*** Excerpted records Section Begins ***

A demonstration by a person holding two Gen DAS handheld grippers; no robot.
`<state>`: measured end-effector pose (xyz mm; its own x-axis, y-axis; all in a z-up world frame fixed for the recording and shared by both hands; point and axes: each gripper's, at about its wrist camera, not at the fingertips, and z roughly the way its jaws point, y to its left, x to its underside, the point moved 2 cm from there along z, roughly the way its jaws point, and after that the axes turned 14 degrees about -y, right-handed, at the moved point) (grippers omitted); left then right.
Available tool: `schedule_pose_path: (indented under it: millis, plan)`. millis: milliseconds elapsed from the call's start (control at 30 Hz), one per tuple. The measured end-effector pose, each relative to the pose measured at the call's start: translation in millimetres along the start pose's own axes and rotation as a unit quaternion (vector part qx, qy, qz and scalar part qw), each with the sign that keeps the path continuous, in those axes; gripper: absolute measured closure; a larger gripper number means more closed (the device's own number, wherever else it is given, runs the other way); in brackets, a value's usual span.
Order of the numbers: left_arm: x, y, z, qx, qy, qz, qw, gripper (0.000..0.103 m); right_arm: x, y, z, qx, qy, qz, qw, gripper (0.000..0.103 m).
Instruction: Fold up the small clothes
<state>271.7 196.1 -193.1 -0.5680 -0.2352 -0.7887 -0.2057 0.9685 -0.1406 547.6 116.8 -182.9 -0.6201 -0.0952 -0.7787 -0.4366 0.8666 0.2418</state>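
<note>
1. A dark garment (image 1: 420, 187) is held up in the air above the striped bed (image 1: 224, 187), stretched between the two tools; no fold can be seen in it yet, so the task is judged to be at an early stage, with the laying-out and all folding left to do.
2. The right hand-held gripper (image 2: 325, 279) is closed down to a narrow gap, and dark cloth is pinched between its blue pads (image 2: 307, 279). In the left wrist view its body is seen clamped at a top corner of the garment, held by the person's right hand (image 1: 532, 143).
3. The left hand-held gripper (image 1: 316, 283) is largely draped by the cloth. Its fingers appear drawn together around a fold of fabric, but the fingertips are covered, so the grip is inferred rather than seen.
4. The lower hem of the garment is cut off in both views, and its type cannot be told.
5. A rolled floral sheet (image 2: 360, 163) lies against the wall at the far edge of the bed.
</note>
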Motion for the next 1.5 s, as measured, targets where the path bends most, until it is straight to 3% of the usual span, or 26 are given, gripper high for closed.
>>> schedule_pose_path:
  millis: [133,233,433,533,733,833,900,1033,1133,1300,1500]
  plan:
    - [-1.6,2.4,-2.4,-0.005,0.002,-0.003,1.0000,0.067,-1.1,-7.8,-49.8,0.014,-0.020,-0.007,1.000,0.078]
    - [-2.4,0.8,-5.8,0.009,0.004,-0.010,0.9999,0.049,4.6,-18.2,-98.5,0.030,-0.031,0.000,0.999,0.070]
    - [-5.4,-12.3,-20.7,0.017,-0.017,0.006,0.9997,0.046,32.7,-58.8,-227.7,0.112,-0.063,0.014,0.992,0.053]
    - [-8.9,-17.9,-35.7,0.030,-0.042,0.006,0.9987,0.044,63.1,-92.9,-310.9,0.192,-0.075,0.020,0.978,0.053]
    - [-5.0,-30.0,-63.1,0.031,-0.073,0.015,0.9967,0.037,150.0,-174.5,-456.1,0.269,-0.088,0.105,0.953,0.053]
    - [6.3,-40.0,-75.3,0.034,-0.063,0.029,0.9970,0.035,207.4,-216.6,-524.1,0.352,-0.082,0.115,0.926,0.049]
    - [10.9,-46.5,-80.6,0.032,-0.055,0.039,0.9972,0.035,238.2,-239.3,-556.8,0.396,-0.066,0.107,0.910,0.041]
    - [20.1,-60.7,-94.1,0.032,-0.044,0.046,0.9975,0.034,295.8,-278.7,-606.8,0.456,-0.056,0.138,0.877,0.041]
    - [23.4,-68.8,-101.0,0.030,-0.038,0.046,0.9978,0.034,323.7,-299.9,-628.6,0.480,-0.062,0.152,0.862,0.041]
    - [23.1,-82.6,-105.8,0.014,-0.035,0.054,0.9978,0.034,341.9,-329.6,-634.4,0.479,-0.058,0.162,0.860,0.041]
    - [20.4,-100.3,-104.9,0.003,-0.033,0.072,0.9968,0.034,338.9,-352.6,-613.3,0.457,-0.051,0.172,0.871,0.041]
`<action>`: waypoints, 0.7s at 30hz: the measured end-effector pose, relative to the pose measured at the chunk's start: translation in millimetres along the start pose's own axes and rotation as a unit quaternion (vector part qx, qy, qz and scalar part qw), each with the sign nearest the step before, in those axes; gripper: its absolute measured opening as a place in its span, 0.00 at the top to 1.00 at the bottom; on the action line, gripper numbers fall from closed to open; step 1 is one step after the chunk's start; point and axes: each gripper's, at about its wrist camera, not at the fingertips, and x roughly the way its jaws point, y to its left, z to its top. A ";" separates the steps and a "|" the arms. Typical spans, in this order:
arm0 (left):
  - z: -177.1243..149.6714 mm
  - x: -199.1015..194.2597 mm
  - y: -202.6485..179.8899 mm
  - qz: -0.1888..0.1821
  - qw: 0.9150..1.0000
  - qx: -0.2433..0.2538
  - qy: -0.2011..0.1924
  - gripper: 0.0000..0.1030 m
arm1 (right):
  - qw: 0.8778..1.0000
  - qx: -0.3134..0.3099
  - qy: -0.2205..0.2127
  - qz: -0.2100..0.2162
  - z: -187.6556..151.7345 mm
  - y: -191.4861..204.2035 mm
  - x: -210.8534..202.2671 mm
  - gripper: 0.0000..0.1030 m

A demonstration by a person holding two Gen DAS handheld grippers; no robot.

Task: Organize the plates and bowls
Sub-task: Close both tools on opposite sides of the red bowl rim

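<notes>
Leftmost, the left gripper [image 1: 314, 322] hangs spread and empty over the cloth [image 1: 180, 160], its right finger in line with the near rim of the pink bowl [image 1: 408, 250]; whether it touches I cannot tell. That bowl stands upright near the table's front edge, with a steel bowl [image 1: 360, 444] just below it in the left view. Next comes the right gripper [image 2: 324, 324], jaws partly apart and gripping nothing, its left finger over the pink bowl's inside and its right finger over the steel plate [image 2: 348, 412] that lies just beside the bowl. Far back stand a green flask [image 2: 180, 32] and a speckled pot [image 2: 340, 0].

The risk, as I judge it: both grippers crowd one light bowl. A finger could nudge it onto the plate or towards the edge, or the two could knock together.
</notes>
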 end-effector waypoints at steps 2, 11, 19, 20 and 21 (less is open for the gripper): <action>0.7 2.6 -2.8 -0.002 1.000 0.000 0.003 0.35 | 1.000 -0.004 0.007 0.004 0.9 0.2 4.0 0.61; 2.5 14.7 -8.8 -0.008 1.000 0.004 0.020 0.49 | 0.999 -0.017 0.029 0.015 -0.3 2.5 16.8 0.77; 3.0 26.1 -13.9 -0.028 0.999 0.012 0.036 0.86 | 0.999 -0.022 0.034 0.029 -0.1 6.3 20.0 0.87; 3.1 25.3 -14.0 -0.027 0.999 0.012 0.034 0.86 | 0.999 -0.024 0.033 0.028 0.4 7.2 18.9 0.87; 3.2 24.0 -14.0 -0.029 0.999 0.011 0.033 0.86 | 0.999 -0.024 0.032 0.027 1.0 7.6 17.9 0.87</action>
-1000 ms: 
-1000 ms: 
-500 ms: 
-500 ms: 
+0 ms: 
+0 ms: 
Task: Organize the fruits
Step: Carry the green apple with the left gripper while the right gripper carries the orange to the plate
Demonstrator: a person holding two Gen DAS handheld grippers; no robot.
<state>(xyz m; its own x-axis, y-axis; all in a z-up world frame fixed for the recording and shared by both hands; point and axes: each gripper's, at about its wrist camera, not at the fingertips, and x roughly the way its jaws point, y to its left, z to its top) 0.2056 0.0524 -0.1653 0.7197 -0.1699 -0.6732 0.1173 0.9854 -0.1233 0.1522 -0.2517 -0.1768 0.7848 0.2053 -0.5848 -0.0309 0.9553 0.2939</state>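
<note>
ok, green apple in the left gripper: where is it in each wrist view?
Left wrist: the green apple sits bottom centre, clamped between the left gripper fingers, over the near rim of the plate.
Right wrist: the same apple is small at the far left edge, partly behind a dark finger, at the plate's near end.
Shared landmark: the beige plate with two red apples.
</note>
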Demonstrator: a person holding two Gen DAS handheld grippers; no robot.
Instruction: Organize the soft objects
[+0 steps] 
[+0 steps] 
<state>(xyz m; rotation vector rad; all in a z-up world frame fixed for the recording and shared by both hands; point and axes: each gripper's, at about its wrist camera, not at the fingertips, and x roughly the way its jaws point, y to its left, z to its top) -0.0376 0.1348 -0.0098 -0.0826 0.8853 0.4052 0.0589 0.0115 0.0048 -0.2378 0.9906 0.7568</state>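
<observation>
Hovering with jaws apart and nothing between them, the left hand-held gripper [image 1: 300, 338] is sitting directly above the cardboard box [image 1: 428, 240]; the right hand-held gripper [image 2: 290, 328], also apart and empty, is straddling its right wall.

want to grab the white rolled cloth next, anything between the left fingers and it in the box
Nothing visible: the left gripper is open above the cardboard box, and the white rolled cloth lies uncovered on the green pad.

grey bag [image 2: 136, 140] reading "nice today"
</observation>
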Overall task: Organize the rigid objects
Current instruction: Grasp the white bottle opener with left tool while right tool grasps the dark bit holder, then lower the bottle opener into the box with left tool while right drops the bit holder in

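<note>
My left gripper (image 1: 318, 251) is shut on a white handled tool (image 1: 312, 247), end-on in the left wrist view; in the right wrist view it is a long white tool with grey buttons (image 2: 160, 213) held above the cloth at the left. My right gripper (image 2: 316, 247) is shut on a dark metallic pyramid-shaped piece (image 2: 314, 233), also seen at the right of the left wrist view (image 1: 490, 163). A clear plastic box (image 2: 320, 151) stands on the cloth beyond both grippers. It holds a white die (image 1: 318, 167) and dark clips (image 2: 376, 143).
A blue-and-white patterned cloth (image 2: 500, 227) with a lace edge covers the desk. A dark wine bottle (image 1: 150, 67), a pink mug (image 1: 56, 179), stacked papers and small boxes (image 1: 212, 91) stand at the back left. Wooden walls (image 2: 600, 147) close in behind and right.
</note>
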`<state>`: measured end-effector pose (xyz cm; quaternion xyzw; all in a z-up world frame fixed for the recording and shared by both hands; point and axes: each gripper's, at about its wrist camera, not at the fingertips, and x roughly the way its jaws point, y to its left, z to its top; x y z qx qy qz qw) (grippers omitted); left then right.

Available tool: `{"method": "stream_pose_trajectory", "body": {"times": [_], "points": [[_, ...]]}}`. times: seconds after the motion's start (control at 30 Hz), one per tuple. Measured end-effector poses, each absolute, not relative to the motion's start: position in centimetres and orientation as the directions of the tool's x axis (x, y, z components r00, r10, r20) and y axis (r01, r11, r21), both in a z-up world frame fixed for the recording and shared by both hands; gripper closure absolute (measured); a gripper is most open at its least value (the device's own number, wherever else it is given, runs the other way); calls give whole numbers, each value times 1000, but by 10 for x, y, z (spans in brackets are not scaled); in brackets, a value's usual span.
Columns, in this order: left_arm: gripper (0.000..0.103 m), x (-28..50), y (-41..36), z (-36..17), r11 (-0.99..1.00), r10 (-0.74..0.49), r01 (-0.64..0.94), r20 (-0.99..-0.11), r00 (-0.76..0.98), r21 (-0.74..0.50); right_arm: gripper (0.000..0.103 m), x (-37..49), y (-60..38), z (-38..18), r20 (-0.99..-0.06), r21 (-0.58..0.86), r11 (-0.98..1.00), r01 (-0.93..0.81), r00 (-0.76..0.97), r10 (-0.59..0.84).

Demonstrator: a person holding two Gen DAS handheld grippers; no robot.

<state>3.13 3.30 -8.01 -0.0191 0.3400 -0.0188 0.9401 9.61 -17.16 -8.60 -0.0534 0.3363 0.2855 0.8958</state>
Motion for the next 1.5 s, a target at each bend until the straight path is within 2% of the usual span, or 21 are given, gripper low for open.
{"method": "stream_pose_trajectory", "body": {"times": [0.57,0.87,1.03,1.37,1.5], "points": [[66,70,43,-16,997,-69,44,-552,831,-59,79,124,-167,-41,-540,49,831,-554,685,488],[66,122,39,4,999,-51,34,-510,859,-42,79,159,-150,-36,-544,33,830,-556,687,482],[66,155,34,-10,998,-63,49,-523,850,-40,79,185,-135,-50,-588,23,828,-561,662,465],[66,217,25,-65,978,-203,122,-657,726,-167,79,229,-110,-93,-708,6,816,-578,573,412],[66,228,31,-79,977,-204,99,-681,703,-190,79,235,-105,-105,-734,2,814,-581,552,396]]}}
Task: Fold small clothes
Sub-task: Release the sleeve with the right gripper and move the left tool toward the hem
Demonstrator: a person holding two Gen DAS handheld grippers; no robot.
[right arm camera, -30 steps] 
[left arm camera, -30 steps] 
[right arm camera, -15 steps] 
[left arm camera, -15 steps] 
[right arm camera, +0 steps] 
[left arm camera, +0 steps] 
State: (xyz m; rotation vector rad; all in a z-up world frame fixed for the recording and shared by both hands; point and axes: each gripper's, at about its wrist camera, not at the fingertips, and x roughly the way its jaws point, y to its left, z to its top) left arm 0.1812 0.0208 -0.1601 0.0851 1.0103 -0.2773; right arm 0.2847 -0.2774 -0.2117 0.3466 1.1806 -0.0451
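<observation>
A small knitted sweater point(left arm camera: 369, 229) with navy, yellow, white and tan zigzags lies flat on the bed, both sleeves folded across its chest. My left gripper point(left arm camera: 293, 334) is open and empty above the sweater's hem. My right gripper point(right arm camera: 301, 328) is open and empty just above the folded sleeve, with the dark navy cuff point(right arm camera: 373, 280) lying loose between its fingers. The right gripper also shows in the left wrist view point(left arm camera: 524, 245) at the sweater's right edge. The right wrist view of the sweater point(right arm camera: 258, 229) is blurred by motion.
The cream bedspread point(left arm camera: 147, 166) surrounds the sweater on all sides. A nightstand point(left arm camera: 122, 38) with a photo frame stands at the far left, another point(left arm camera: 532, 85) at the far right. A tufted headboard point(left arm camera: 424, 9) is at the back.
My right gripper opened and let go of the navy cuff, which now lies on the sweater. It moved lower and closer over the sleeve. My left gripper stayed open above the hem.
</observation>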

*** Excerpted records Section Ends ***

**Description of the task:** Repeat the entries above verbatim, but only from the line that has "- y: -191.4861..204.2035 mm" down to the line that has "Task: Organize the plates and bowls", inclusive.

**Solved problem:**
  - y: -191.4861..204.2035 mm
  - x: -210.8534..202.2671 mm
  - gripper: 0.0000..0.1030 m

A demonstration by a person holding two Gen DAS handheld grippers; no robot.

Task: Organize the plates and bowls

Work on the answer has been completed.